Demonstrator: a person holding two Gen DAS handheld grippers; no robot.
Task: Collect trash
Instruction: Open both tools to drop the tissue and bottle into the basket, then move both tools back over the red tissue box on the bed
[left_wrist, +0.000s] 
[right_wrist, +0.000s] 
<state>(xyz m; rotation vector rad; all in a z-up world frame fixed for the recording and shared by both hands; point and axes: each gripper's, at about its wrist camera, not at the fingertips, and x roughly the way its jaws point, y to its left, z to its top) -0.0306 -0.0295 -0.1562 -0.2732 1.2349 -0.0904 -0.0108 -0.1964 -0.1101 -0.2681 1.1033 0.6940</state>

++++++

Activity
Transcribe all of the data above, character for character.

Task response
Demonstrator: a person holding two Gen DAS handheld grippers; no robot.
Task: Collect trash
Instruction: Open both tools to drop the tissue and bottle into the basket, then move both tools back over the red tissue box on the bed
[left_wrist, +0.000s] 
[right_wrist, +0.000s] 
<state>(xyz m; rotation vector rad; all in a z-up world frame fixed for the recording and shared by both hands; point and axes: each gripper's, at about its wrist camera, not at the fingertips, and x roughly the way its jaws point, y to its left, z to its top) -0.0306 -0.0295 -0.1562 -0.2732 1.2349 -0.0904 -0.0108 -0.1964 -0.1101 -0.2681 1.1033 0.6940</state>

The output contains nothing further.